Task requirements:
Transcribe the listing below only from the line with "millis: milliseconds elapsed" up to and including the line with "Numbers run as".
______________________________
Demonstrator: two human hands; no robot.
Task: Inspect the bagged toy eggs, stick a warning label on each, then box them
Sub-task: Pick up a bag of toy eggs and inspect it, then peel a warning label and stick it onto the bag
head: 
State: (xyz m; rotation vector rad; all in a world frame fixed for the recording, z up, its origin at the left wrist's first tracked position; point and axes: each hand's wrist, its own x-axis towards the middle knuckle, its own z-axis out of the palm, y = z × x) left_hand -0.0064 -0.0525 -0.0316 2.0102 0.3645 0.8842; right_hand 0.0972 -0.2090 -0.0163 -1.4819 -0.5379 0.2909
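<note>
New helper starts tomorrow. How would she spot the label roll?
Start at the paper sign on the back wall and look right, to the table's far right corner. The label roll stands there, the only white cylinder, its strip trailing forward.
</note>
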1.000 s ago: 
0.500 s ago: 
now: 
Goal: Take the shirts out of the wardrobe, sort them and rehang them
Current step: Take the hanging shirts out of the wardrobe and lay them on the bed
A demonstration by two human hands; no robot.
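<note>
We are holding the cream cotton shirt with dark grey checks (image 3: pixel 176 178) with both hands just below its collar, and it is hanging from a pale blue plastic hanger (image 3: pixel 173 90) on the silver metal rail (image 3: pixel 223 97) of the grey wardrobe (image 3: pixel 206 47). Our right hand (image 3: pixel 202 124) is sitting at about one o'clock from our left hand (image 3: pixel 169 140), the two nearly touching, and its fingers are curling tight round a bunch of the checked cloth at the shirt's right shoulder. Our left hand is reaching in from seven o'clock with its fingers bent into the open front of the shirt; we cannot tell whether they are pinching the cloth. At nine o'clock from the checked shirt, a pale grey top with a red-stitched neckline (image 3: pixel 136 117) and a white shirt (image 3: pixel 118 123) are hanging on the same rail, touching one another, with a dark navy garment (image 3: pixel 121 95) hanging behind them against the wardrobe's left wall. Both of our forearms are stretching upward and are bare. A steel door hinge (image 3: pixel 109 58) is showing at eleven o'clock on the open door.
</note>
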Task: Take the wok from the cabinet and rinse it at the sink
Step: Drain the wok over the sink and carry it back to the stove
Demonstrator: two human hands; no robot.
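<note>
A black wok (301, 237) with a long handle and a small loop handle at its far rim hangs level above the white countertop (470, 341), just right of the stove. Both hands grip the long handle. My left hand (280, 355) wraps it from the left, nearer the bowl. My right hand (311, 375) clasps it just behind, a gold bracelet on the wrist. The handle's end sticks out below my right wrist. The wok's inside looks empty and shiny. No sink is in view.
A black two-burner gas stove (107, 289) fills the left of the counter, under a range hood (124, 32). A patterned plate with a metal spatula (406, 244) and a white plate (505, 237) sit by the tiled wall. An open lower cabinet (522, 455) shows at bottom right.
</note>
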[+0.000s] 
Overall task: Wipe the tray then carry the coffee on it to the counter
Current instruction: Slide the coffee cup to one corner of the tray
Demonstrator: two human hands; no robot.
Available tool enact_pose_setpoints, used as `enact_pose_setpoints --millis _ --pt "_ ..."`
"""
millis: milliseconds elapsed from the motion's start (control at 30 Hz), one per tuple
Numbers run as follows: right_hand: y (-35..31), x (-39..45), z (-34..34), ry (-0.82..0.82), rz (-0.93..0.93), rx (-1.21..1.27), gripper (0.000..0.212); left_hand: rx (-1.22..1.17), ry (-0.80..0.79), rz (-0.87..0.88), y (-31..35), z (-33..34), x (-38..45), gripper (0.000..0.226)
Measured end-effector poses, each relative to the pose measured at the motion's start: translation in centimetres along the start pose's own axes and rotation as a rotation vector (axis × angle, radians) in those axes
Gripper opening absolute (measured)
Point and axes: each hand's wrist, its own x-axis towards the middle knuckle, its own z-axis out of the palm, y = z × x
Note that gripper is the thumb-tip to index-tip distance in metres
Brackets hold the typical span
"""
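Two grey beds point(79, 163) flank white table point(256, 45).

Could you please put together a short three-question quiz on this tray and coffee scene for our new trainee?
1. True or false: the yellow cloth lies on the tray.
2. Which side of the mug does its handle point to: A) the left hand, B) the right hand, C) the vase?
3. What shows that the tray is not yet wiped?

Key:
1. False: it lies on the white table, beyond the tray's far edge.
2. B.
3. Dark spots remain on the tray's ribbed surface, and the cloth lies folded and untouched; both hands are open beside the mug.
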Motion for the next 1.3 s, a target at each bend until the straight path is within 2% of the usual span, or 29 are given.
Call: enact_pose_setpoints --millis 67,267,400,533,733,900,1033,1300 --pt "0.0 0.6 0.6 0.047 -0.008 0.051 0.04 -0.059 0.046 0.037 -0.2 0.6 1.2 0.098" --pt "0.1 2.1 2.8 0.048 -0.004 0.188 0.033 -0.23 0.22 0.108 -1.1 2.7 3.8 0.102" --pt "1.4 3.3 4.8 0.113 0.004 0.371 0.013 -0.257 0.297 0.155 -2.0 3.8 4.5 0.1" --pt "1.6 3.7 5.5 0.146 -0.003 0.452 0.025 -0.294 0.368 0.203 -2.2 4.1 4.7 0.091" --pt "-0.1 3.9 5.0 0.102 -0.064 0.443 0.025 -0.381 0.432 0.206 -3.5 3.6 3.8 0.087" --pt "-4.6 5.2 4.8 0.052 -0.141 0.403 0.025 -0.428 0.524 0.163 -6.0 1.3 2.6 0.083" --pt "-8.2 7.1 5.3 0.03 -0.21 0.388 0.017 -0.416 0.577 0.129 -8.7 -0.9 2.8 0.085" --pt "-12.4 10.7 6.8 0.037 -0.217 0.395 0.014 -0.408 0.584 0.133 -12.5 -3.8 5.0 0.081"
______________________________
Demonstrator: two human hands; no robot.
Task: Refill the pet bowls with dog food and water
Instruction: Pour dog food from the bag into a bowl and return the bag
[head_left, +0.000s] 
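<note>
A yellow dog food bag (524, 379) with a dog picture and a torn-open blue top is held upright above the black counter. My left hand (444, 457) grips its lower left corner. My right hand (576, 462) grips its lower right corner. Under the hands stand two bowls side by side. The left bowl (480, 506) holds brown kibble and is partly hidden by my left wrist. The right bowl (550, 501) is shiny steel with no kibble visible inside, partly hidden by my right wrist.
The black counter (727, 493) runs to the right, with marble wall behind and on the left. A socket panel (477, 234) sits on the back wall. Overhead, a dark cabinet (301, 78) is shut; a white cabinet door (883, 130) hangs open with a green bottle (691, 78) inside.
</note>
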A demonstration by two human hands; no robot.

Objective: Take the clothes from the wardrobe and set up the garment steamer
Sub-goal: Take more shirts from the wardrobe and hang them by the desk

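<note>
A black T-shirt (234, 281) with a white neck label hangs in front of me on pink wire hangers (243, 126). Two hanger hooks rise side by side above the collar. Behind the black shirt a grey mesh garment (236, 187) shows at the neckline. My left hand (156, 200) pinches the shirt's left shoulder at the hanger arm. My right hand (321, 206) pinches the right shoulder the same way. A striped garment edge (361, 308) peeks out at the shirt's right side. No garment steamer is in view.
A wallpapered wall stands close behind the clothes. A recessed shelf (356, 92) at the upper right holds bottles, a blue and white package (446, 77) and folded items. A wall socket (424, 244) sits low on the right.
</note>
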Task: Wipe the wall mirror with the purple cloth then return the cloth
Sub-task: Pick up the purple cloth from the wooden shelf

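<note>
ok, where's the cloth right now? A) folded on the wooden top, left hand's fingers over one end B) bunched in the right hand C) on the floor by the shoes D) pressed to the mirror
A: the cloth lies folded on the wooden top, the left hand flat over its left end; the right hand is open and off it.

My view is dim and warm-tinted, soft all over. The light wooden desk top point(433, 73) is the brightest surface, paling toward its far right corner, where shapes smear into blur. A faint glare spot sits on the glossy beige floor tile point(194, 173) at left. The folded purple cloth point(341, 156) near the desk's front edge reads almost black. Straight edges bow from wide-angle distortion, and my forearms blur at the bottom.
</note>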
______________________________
Answer area:
millis: milliseconds elapsed from the motion's start (control at 30 Hz), one per tuple
Numbers run as follows: right_hand: y (-35..31), x (-39..45), z (-34..34), ry (-0.82..0.82), rz (-0.93..0.93), rx (-1.21..1.27), gripper (0.000..0.212); left_hand: rx (-1.22..1.17), ry (-0.80..0.79), rz (-0.87..0.88), y (-31..35), z (-33..34), x (-38..45), gripper (0.000..0.226)

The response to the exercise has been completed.